Customizing dialogue flows with Orbit Operator
  • Human handover. We all know how frustrating customer service conversations can be when the bot doesn’t get it right the first, second or eleventh time. So we made it easy for users to speak to a human being in case they need to.
  • Hooks for integration with customer care technology stacks, e.g. Schibsted’s customer service bot that is integrated with Siebel CRM and the customer’s existing call center solution Puzzel.
  • Customer insight gathered from Chatbase analytics.

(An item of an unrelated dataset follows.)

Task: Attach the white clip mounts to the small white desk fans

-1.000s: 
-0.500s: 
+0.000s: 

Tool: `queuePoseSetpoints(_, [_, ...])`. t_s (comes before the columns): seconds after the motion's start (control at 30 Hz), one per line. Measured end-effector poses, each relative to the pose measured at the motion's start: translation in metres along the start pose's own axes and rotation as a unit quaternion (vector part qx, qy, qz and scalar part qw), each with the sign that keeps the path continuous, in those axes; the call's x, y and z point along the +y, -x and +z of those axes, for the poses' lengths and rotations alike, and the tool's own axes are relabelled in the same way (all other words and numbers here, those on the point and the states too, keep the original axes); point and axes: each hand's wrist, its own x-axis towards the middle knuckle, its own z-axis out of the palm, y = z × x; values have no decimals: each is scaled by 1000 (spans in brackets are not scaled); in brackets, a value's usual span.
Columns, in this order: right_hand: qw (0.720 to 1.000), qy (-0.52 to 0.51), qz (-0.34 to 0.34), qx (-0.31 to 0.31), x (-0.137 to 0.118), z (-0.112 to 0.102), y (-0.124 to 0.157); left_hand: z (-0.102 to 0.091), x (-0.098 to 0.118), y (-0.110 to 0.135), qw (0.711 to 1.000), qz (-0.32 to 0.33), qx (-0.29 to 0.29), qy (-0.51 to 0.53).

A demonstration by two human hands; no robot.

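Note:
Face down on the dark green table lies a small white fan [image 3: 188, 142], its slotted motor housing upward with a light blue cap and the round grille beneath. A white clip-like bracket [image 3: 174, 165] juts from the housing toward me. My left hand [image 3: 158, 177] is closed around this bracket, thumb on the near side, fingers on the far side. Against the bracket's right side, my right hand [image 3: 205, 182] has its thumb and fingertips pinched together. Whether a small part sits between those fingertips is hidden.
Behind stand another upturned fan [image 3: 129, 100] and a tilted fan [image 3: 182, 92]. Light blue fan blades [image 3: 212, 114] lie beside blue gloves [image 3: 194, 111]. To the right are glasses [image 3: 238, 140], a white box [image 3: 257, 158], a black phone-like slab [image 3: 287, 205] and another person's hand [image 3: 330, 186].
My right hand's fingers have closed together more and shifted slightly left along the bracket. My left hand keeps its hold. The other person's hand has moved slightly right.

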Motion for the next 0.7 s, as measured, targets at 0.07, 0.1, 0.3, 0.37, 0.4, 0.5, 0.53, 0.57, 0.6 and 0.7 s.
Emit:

The five most important lessons Operator taught us

Building digital assistants for media, retail and the government sector taught us a thing or two (or five) about chatbots:

1. ‘I want to speak to a chatbot’, said no one ever. Chatbots are first and foremost a productivity tool. While it’s true that customers − especially the younger ones − would rather text than talk, the real (and most valid) reason to invest in enterprise digital assistants for process automation is to increase cost efficiency. Being honest about this motive (and future perspective) makes it easier for customer service teams to adopt a chatbot as an important software tool in their work routines.

2. Training data is the gift that keeps on giving — but only if you give it enough time. Launching a chatbot is just the start of the journey. To reap the rewards of automation, organizations need to have a team/role in charge of monitoring bot responses and correcting bot behaviour by adding training data where needed.

3. Content is king, also for chatbots. We spent about one third of our time on defining the right content, in the form of both training data and predefined chatbot responses. This time investment was well worth it, first of all in terms of better-trained and more precise algorithms, but also in giving the organizations we work with an insight in how chatbots actually work. Involving the ‘chatbot trainers’ early on in testing the NLP models definitely paid off, as did visualising the test results. By asking experienced medical staff to curate the answers provided by our Oslo health infobot, we made sure that they were involved to such an extent that they actually cared enough to make it better.

Visualizing test results for the NLP model

4. Remember to check the right language box. At some point after launch, we noticed that the City of Oslo’s infobot was unusually hung up on ‘breastfeeding’. Granted, this is a topic of high interest among our users, it was overrepresented in our training data set as well, but still something seemed off. As it turned out, we forgot to check the language setting — the bot used English rules to understand Norwegian.

5. You need a panic button. There is no doubt that today’s technology for conversational agents has limitations. To acknowledge and prevent user frustration with chatbots ‘under training’, we designed a chat experience with a visible ‘take me to a human’- panic-button. The by-product of this feature is a way to measure the relative degree of automation, by comparing the number of customer requests fully solved by the chatbot with the number of cases that are handed over to a human customer service representative. If you can measure it, you can improve it!

There is a tendency among impatient techno-optimists to declare chatbots dead, even before they are fully-grown. Chatbot technology shortcomings are evident in the demise of all-purpose personal virtual assistants, like for instance Facebook M. We, however, like to think of ourselves as techno-realists, as we believe in the combination of AI and human capabilities –as already attempted by virtual assistants like Fin.

While the current status of enterprise chatbot technology is far from flawless, we do believe in its potential and therefore we’re not planning to give up on Orbit Operator any time soon. Viva La AIssistance!